= Litigation Attorney (Litigator) =

Lawyer who represents parties in contested legal proceedings in the United States

A litigation attorney, commonly called a litigator, is a lawyer whose practice centers on representing a party in a contested legal matter. In the United States, litigation work may begin before a lawsuit is filed and continue through pleadings, discovery, motions, settlement, trial, and in post-trial work. Some litigation work overlaps with the work of trial attorneys, but much litigation work occurs outside the courtroom since a matter may be dismissed or settled.

== Role ==

=== Case Management ===
A litigator ordinarily begins by identifying the client's objectives and researching applicable law. The attorney may also preemptively analyze relevant procedural matters like subject matter, personal jurisdiction and venue. Before presenting motions or briefs to a federal court, Rule 11 requires an inquiry reasonable under the circumstances and prohibits filings made for an improper purpose or without adequate legal or evidentiary support. For clients, an attorney may draft a complaint, whereas for a responding party, defenses or counterclaims may be asserted. Pleadings define the claims and defenses, while scheduling orders and pretrial conferences organize later phases of the case.

=== Discovery and motion practice ===
During discovery, litigators seek and produce information through initial disclosures and initial evidence gathering. Litigators negotiate the scope and timing of discovery, review material for relevance and privilege, and bring or oppose motions to compel. Federal discovery is limited by relevance and proportionality, and violations can lead to sanctions. Many times, this work is covered by attorney-client privilege.

=== Settlements ===
Litigators communicate settlement proposals, participate in mediation, and advise clients about expected outcomes and nonlegal consequences. A client normally decides whether to accept a settlement, while counsel can supply legal advice.

=== Trial ===
If a case proceeds to trial, counsel develops a theory of the case, argues motions in limine, participates in jury selection and may conduct oral advocacy. After judgment, litigators may seek relief in the trial court, preserve issues for review, file a notice of appeal, prepare the record and briefs, and present oral argument under appellate rules.
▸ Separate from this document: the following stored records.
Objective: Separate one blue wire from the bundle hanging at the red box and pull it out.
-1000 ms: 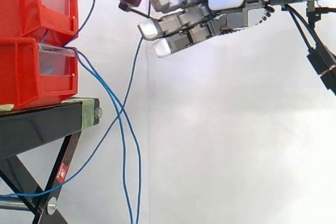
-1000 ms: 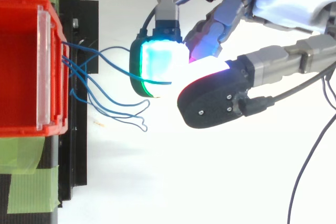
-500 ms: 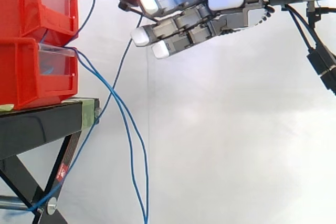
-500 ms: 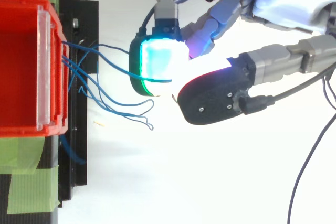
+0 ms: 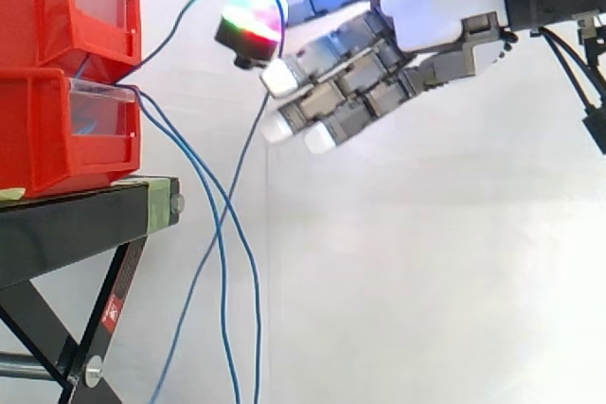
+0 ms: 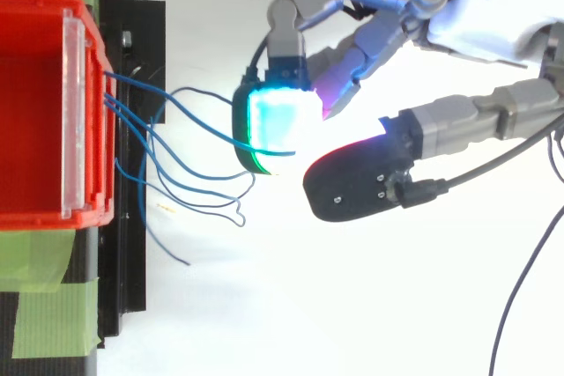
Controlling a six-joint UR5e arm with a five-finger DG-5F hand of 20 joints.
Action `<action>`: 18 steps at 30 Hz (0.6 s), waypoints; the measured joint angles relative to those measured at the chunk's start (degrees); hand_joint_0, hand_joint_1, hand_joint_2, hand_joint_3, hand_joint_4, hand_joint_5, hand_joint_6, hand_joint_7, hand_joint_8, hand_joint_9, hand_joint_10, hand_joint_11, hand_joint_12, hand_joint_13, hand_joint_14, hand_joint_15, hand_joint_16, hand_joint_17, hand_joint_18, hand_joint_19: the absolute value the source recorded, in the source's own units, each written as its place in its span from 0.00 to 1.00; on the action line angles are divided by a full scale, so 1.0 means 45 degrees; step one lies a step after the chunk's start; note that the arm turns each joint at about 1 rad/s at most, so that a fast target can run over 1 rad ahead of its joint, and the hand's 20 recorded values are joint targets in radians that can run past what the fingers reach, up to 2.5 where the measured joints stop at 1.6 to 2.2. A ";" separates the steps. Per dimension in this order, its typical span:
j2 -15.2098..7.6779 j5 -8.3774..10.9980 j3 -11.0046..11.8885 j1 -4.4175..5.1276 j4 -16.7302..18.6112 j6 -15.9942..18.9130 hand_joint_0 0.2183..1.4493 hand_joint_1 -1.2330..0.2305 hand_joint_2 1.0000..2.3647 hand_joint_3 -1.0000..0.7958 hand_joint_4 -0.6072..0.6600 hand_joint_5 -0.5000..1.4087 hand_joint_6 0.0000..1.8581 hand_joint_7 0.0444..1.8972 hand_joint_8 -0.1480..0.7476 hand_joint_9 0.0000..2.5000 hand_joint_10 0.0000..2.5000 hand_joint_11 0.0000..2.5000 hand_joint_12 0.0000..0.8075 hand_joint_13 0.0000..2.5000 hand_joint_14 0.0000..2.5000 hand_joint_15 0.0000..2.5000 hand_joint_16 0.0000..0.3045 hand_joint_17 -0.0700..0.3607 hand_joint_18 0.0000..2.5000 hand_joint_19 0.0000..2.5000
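Hand (image 5: 426, 16) at one o'clock of the side view, glowing pads (image 5: 251, 26) pinched on one blue wire (image 5: 171, 27). It arcs clear of the bundle (image 6: 167, 173), so separation looks done. Its root sits at the red bin (image 5: 57, 130), nine o'clock; the pull-out remains.
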 measured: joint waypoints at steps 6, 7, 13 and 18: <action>-0.0001 -0.0033 0.0001 0.0153 -0.1169 -0.0260 0.22 0.30 0.37 0.56 0.32 0.23 0.47 0.62 0.60 0.36 0.00 0.22 0.67 0.25 0.00 0.16 0.26 0.57 0.33 0.11; 0.0000 -0.0036 0.0001 0.0165 -0.1219 -0.0277 0.22 0.30 0.37 0.56 0.32 0.23 0.47 0.62 0.60 0.36 0.00 0.22 0.67 0.25 0.00 0.16 0.25 0.57 0.33 0.11; 0.0000 -0.0037 -0.0002 0.0275 -0.1409 -0.0368 0.23 0.30 0.36 0.56 0.32 0.23 0.47 0.62 0.60 0.36 0.00 0.21 0.67 0.25 0.00 0.16 0.25 0.56 0.34 0.11; 0.0002 -0.0034 -0.0006 0.0352 -0.1549 -0.0471 0.23 0.30 0.36 0.56 0.32 0.23 0.47 0.62 0.60 0.36 0.01 0.21 0.67 0.25 0.00 0.16 0.25 0.56 0.34 0.11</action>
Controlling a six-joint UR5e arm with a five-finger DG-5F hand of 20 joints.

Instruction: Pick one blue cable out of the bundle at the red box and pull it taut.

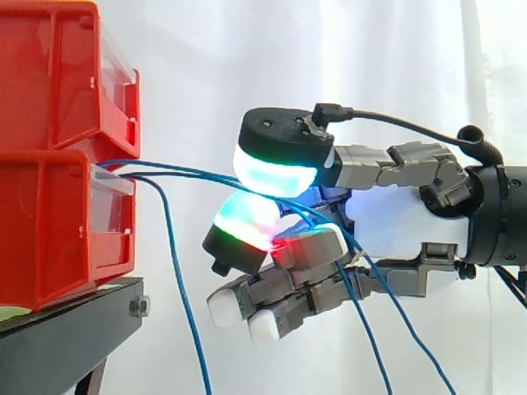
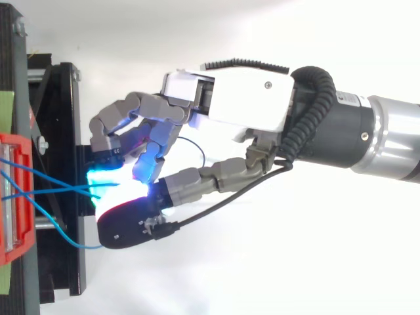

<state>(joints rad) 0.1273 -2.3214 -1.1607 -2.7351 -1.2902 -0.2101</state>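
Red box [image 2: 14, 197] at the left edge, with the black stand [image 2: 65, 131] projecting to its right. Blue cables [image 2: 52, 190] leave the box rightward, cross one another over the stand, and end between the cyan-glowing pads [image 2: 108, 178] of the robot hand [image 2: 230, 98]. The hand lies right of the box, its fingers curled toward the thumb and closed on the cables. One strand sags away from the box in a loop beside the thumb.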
=== Professional duties ===
Litigators are governed by the professional-conduct rules of the jurisdictions in which they practice, along with statutes, procedural rules, and court orders. The American Bar Association's Model Rules describe a lawyer as an adviser and advocate. Advocacy is therefore limited by duties owed to the client, the court and the legal system as a whole.

== History in the United States ==
Litigation in the United States developed from colonial legal systems that varied widely and were generally less formal than English practice. Over time, the colonies adopted elements of English common law and a professional legal class. However, court procedure remained largely under state control. The Judiciary Act of 1789 established the lower federal courts. The Seventh Amendment preserved the right to a jury trial in some federal suits. Litigation became increasingly associated with litigation-heavy, adversarial proceedings, while American procedure largely retained practices derived from the English legal system. Contingent fee arrangements gained acceptance in many states, allowing claimants to obtain legal representation without paying fees in advance.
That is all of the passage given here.